ST. MONICA, A WOMAN OF GREAT FAITH!


"St. Monica was a woman of great faith," the priest declared as he began his homily at morning Mass at Holy Name of Jesus Catholic Church here in New Orleans.

That’s all it took.

I felt the tears welling up in my eyes and a sudden rush of emotion as his prophetic words penetrated me to the core. “A woman of great faith,” I thought to myself as I sighed deeply. “She certainly was.” I admired her and I understood her.

St. Monica knew God intimately, and she relied on him completely. She was a woman who believed in the power of steadfast, unbridled prayer. She was a wife who kept a hopeful heart during intense and prolonged suffering at the hands of her abusive husband. And she was a mother who allowed God’s grace to carry her through the torment and pain triggered by her prodigal son.
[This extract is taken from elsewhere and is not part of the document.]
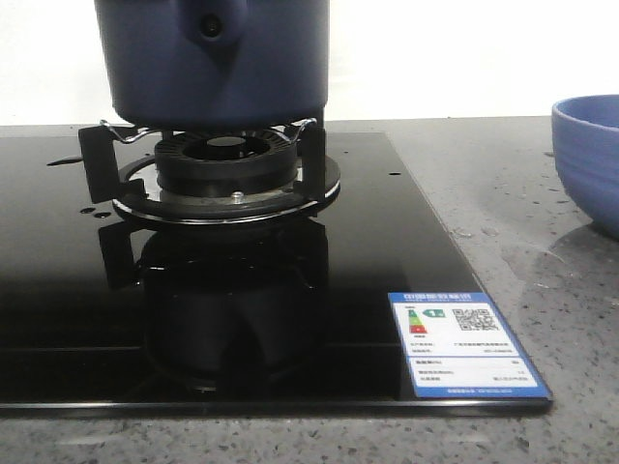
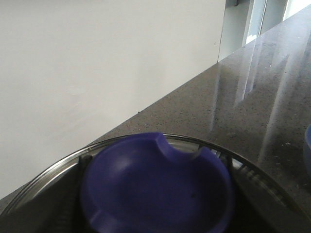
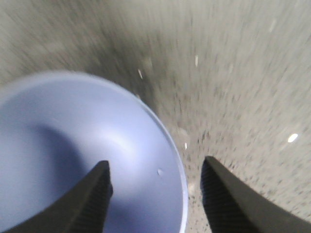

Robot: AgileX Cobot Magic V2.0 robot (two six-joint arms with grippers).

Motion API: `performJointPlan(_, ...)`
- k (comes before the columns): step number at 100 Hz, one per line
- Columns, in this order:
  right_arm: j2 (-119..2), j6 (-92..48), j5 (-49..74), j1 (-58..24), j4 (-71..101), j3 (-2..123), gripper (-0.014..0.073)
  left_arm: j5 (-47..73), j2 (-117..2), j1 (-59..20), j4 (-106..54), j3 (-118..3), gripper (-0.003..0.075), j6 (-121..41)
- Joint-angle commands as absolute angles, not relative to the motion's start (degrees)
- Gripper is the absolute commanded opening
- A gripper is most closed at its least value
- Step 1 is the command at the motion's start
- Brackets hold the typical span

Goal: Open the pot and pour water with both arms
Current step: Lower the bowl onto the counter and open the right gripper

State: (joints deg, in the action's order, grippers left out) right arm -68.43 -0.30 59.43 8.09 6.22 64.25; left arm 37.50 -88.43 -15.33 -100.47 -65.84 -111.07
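Near edge: speckled grey surface (image 1: 503, 193), carrying a black glass hob (image 1: 58, 319) with an energy label (image 1: 464, 344) at its near right corner.
Burner: black ring (image 1: 227, 159) on wire supports, left of centre, mirrored in the glass.
Pot (image 1: 213, 58): dark navy, seated on the burner supports, upright, handle stub with its dark hole facing the near side; top cropped out of the front view.
Lid (image 2: 155, 187): glass with a metal rim and a blue dished knob, filling the low part of the left wrist view; apparently on the pot, not lifted.
Water: a few glossy drops on the glass far left (image 1: 73, 160); none visibly poured.
Bowl (image 1: 590, 159): lighter blue, at the far right on the surface, well apart from the pot.
Left tool: fingers not in any view; cannot tell whether wide or narrow, only that its camera looks close down onto the lid knob.
Right tool (image 3: 155, 189): spread wide, holding nothing, straddling the bowl's rim, one finger over the inside and one outside.
Key relation: lid knob lies directly under the left arm, so that arm is nearer for opening; pot stands left of the right tool, vertical axis.
Step judged: opening not yet done.
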Motion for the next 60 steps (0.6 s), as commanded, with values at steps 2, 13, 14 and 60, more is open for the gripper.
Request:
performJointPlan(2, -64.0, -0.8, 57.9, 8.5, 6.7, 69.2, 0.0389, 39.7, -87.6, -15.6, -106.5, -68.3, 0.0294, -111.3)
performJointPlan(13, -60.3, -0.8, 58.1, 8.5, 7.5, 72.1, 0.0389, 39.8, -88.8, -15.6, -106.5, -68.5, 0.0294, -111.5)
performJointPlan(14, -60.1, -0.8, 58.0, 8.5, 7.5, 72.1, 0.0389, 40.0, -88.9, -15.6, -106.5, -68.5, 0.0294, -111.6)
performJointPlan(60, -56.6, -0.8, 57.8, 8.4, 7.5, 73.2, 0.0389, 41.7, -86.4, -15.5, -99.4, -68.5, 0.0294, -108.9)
St. Monica put her faith in God every single day…and she never took it back. She remained faithful to God, and he remained faithful to her. During 17 years of suffering, St. Monica grew her faith and as a result, God grew his grace around her. And in time, he manifested the miracle St. Monica had been praying for; the conversion of her addicted son, St. Augustine, who is now revered as one of the most influential doctors of the Catholic Church.

Yesterday I completed a novena to St. Monica which I dedicated to my five sons. I prayed for God’s intercession in their daily lives because it is my hope that each one of them will come to know the Lord intimately, powerfully and joyfully so that nothing and no one will ever get in the way of that relationship.
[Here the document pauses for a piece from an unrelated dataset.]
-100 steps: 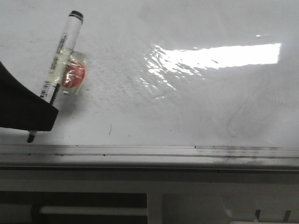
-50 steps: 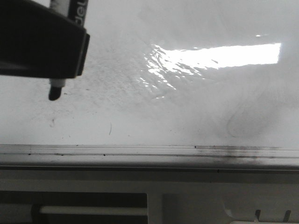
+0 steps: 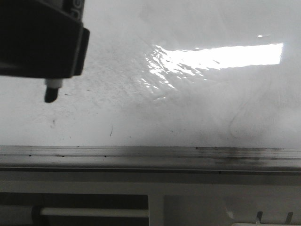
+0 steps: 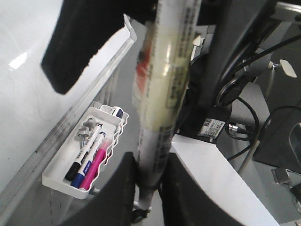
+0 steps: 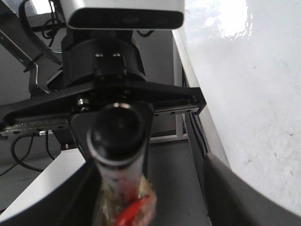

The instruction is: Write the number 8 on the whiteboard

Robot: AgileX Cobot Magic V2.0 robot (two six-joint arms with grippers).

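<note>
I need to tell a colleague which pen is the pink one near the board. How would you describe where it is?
Start at the whiteboard and follow the silver rail along its edge to the small white tray next to it. Several pens lie side by side in the tray. The pink marker is the only bright pink one, beside the blue-capped pen and the black-capped pen.

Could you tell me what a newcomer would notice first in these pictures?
A black gripper fills the front view's upper left, clamping a marker whose dark tip points down at the whiteboard. A bright glare patch lies on the smudged board, upper right. No number 8 shows yet.
</note>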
Like St. Monica, I am relentless in my prayer life, remaining loyal to a daily disciplined rhythm of prayer that invites grace and feeds my faith. I know no other way to make it through the rigors and rainy days of life in a world that is beautiful, yet challenging, gifted yet exhausting.
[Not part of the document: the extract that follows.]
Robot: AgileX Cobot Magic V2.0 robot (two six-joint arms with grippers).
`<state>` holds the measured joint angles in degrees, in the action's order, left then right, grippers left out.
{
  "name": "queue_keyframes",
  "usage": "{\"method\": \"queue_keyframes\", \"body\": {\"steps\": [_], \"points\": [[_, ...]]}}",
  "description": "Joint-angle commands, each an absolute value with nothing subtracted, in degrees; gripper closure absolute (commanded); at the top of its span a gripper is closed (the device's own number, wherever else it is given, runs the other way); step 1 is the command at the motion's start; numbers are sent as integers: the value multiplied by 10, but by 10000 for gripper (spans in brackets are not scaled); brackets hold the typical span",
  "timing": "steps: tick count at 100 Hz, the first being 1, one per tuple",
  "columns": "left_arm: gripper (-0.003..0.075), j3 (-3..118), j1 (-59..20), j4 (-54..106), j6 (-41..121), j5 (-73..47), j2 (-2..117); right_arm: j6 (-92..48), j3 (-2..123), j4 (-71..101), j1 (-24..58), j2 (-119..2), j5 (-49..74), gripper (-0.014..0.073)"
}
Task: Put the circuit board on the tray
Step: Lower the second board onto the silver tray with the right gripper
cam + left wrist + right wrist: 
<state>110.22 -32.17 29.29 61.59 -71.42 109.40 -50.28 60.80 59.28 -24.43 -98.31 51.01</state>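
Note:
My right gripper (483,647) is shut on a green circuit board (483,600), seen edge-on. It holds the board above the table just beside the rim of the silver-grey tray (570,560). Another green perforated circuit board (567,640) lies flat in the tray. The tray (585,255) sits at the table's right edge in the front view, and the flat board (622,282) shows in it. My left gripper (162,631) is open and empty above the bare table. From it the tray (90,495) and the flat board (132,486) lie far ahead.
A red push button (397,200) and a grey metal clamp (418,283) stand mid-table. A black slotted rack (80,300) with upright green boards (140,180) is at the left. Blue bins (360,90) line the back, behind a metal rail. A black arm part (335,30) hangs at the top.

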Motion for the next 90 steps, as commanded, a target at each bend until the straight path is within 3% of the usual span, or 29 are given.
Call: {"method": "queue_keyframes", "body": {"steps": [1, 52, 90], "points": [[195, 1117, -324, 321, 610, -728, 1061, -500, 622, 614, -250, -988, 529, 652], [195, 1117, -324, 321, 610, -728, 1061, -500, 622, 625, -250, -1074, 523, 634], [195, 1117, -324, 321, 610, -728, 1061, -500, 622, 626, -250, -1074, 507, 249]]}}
Personally I have so much to be thankful for having experienced the power of prayer through the return of the prodigal son. I have watched the resurrection of the dead and I have felt God’s amazing grace flow through me as I've navigated some pretty horrendous situations.

Through it all I have come to understand that God is completely faithful. And as St. Monica so clearly represented, when we remain faithful to him, the inevitable burdens will eventually be transformed into precious jewels of grace that will strengthen and sanctify us.

I’d like to close with these words from “Confessions” by St. Augustine….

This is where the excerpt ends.